= Beginning of Section =
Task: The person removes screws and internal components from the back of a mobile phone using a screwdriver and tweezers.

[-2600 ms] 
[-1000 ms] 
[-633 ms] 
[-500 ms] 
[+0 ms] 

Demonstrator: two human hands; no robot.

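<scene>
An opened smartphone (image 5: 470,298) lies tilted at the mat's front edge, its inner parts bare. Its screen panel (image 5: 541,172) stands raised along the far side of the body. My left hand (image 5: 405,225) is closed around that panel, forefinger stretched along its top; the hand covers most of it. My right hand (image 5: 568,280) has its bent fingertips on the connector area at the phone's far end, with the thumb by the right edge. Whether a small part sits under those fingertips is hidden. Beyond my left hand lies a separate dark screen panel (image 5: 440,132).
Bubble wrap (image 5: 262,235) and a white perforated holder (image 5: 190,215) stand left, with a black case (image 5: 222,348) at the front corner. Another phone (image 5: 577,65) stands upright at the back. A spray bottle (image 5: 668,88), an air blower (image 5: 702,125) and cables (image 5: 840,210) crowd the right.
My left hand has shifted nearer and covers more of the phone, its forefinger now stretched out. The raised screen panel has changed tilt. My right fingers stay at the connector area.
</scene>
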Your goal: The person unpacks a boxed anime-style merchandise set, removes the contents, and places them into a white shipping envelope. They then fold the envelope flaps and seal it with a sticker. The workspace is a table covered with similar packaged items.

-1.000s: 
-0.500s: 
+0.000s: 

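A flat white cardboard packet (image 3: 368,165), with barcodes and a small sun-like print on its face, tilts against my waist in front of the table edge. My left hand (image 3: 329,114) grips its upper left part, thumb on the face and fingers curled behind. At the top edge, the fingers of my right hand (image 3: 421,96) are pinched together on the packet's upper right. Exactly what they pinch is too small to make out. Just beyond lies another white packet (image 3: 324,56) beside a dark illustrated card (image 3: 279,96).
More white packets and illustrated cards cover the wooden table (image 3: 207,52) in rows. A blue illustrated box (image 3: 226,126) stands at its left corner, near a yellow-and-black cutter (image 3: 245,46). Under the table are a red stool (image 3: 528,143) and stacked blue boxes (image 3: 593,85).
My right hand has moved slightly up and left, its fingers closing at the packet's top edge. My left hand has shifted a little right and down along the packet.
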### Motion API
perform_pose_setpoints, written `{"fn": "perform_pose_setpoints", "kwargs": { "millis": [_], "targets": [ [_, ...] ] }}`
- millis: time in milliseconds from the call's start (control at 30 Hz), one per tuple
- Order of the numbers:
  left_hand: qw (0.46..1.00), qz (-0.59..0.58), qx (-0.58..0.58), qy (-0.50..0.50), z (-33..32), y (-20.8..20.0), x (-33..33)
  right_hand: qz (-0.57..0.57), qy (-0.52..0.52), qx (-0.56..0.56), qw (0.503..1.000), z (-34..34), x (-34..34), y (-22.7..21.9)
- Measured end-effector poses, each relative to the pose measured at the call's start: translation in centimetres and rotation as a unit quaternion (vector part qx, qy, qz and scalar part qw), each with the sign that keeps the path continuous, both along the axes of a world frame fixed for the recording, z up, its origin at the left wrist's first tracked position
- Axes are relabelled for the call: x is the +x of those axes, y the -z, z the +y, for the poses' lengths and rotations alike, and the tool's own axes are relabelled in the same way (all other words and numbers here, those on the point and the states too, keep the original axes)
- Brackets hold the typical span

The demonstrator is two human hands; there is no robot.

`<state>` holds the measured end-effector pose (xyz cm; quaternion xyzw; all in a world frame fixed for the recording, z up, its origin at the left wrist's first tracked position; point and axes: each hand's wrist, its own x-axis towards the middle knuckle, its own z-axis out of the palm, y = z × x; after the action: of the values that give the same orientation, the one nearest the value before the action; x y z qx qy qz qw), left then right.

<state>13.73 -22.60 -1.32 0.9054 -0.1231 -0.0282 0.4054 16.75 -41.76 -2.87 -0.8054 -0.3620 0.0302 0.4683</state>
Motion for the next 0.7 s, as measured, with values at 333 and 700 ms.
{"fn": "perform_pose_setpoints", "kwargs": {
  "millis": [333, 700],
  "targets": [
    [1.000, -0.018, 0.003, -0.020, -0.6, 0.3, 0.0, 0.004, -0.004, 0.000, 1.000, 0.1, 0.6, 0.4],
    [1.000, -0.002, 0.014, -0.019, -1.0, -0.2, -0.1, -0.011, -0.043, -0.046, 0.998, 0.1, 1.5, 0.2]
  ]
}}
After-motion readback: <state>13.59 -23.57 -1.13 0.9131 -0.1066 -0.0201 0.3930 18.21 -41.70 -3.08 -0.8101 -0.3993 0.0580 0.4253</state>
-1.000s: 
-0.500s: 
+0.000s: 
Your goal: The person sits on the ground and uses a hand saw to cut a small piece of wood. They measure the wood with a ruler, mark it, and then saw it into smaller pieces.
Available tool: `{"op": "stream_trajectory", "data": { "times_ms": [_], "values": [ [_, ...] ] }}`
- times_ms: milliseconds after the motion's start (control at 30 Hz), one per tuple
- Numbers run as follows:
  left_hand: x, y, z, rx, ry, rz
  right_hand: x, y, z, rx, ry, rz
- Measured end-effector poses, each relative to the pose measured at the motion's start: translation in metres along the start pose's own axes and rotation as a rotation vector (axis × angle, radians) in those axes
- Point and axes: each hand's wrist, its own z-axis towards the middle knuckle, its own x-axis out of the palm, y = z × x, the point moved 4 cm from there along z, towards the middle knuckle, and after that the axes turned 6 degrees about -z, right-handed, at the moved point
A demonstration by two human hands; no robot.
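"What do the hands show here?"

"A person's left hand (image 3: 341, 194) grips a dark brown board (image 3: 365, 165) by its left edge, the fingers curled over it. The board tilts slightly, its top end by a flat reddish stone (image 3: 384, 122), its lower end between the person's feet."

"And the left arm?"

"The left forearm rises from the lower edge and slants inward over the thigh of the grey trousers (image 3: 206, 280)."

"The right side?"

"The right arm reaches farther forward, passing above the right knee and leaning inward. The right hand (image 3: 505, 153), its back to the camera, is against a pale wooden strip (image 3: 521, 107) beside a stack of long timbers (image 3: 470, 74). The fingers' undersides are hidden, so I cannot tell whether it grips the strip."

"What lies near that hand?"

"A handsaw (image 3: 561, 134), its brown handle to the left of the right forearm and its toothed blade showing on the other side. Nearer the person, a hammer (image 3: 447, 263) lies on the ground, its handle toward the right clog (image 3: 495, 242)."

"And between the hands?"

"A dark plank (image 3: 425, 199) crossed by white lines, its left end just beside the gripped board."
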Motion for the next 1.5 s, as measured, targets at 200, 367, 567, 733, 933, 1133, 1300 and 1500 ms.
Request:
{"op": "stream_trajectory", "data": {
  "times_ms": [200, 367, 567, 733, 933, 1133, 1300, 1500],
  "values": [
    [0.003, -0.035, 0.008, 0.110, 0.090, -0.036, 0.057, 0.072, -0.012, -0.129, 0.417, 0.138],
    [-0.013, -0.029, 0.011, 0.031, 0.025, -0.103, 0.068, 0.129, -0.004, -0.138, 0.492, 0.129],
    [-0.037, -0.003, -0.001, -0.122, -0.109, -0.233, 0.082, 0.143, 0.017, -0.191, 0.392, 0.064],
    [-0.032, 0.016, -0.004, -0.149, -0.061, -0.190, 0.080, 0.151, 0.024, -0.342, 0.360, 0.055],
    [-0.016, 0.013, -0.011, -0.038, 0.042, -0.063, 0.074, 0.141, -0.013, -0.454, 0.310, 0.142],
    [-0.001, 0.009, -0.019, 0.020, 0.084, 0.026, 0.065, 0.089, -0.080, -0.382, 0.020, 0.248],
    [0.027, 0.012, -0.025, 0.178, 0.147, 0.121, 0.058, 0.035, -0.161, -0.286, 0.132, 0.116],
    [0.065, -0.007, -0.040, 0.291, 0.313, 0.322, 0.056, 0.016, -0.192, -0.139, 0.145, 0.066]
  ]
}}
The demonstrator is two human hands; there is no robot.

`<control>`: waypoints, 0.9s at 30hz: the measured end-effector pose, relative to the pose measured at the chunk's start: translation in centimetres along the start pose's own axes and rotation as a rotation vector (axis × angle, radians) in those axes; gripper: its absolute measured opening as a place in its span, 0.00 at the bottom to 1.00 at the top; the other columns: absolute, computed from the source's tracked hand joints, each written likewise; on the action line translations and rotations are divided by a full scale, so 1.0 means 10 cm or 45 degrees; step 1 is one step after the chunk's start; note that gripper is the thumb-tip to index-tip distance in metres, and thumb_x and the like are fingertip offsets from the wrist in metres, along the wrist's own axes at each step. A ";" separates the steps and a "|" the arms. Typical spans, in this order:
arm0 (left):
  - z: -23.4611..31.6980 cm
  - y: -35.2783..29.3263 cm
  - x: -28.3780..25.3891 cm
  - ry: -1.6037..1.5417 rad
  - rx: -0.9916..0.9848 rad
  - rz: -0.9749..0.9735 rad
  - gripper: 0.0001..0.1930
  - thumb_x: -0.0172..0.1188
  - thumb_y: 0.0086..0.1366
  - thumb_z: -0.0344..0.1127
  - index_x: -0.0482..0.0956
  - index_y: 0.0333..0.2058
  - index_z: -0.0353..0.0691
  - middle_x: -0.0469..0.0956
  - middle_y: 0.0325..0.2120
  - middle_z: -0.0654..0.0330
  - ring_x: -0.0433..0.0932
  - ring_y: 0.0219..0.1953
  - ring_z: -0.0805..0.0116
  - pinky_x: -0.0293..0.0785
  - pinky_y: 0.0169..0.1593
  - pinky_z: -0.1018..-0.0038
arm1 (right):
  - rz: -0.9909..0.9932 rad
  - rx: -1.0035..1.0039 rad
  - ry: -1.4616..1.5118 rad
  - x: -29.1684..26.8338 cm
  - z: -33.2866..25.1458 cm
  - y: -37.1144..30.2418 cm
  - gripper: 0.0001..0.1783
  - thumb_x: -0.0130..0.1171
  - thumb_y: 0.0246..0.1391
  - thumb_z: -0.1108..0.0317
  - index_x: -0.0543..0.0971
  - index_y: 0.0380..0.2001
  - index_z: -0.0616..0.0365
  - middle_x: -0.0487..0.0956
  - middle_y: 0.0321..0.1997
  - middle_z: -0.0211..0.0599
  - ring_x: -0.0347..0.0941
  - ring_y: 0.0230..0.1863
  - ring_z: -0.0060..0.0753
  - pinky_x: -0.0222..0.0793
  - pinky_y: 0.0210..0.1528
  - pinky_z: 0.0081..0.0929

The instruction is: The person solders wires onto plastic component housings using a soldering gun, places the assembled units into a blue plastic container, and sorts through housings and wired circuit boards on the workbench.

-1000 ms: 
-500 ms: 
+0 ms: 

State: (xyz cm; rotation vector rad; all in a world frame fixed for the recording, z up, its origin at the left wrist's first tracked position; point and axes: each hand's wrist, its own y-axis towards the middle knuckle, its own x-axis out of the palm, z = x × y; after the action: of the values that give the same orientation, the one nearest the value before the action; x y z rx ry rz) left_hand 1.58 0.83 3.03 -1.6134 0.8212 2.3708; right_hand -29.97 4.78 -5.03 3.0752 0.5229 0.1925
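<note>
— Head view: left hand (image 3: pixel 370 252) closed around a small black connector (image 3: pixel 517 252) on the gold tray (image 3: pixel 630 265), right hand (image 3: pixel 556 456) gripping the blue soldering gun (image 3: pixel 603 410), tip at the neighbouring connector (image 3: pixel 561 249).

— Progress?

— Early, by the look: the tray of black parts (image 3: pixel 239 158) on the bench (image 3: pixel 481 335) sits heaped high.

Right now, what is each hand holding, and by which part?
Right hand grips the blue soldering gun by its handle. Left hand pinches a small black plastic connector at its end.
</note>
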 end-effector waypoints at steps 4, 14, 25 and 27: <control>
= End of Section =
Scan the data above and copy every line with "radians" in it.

- Measured end-effector poses, each relative to the pose measured at the motion's start: translation in metres along the start pose's own axes and rotation as a rotation vector (axis × angle, radians) in those axes
`<control>`: waypoints, 0.9s at 30hz: the measured end-effector pose, relative to the pose measured at the chunk's start: translation in centimetres along the start pose's own axes and rotation as a rotation vector (axis × angle, radians) in those axes; gripper: its absolute measured opening as a place in its span, 0.00 at the bottom to 1.00 at the top; the other columns: absolute, computed from the source's tracked hand joints, each written likewise; on the action line translations and rotations are divided by a full scale, so 1.0 means 10 cm or 45 degrees; step 1 is one step after the chunk's start; note that gripper is the thumb-tip to index-tip distance in metres, and thumb_x and the like are fingertip offsets from the wrist in metres, along the wrist's own axes at each step. A ";" separates the steps and a "|" the arms. Typical spans, in this order:

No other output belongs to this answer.